A good ruling from the Supreme Court

Recently, the Supreme Court of Canada ruled unanimously that Vancouver’s safe injection site, Insite, can stay open indefinitely. It also ordered the Minister of Health, Leona Aglukkaq, grant the site an exemption from Canada’s drug laws. The specific legal rationale was that the failure to grant an exemption violated Section 7 of the Canadian Charter of Rights and Freedoms.

This is the correct ruling. Harm reduction, which safe injection sites are part of, and the general practice of treating drug addiction as a medical problem than a legal problem, has been far more cost–effective than the failed War on (Some Classes of People Who Use Some) Drugs. In addition, harm reduction and the liberalization of drug laws are far more effective at reducing crime, improving public health, and reducing drug use than caving to the appalling prison–industrial complex.

On the Saskatchewan decision

Recently, a court in Saskatchewan ruled that marriage commissioners there are not allowed to refuse to marry same–sex couples due to religious objections.

This is the correct decision. No one forced you to become a marriage commissioner. You knew going into it that you might have to marry same–sex couples. Since you chose to enter it you should face the consequences of your actions. To do otherwise is disrespectful as it tell you that you are not a rational person who is responsible for their actions. To insist that you should not be forced to do your job goes against the principle of personal responsibility. Why do conservatives hate personal responsibility?

Religion is a choice. Absolutely no one is forcing you to follow a religion that requires bigotry against gays and lesbians. And if you truly believed that marrying a same–sex couple would send you to hell, well guess what. There is no way that losing your job could possibly be worse than that. To act otherwise is to betray a serious lack of conviction. Why do conservatives have such weak convictions?

There is no way that grandfathering in bigots who were marriage commissioners before same–sex marriage was approved is a good move. Suppose that at one time, the age of consent was fourteen.
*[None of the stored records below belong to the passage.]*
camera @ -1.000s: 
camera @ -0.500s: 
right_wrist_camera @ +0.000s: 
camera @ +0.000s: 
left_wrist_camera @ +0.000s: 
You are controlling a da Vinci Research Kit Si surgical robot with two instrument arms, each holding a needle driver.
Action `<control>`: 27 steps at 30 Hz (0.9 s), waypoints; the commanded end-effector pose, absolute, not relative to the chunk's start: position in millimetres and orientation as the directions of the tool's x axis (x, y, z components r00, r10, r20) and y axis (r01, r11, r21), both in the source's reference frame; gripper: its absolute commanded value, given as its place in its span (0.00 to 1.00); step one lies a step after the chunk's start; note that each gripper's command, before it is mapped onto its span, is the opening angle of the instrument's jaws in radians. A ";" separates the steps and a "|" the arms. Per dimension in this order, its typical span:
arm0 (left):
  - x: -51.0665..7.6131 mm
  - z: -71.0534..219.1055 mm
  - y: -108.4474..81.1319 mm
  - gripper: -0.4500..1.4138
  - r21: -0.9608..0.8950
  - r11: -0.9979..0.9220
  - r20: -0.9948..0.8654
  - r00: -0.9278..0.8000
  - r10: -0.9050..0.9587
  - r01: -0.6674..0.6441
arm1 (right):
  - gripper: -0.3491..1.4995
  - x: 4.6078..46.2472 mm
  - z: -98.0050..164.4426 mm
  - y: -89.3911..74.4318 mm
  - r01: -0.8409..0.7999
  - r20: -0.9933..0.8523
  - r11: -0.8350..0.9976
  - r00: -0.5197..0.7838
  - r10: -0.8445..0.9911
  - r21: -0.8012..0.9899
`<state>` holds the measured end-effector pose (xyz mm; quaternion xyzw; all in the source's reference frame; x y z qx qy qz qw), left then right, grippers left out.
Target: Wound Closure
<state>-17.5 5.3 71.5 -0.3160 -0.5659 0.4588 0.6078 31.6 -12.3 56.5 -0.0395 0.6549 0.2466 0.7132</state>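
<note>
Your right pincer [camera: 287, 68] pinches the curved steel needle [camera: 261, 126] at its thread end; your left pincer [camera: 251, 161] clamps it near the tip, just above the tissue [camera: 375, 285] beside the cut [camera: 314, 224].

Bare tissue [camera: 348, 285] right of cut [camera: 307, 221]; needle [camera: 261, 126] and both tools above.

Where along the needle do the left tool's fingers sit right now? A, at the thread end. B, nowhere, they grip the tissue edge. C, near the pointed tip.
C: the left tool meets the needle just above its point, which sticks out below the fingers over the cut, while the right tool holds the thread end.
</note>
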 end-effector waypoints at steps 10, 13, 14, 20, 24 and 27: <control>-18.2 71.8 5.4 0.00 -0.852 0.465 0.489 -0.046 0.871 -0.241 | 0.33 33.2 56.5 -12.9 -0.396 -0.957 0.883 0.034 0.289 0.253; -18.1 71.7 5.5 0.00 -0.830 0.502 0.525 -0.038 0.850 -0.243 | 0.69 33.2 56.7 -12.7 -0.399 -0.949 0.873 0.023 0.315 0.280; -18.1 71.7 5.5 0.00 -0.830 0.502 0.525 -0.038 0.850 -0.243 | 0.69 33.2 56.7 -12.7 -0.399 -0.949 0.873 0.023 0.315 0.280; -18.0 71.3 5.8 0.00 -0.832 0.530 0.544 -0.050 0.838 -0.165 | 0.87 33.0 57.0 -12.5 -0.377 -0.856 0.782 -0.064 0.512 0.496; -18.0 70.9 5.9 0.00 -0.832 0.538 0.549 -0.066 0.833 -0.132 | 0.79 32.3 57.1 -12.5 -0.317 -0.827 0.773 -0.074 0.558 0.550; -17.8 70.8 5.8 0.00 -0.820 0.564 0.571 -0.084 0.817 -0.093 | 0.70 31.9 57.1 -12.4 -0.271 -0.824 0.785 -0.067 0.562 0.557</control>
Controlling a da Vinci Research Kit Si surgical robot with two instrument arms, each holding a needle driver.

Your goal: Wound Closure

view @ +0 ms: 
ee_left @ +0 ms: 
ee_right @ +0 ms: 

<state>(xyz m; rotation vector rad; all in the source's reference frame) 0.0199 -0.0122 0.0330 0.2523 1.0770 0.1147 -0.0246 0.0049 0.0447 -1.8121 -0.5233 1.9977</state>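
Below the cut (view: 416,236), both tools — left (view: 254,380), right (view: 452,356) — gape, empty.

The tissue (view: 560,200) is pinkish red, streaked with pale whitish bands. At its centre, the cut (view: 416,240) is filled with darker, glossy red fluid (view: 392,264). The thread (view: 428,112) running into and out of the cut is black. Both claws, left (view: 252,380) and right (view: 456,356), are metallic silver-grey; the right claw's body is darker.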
Suppose further that it is raised to sixteen. The idea that we should allow those who previously had sex with fifteen–year–olds continue having sex with fifteen–year–olds is an idea that ain’t gonna fly.

If you can’t be forced to do your job, other people should not be forced to employ you. To insist otherwise, you are forcing the government to hire extra marriage commissioners, thereby wasting taxpayers’ money. Why are conservatives in favour of big government?

If you think that you shouldn’t be forced to do the job you signed up for if you are a marriage commissioner, you undoubtedly take the same view of a Friend or Jain (these are Pacifist faiths) joining the military but refusing to fight, claiming freedom of religion. Any argument that would apply to marriage commissioners would also apply to military deserters. Why do conservatives hate the troops so much?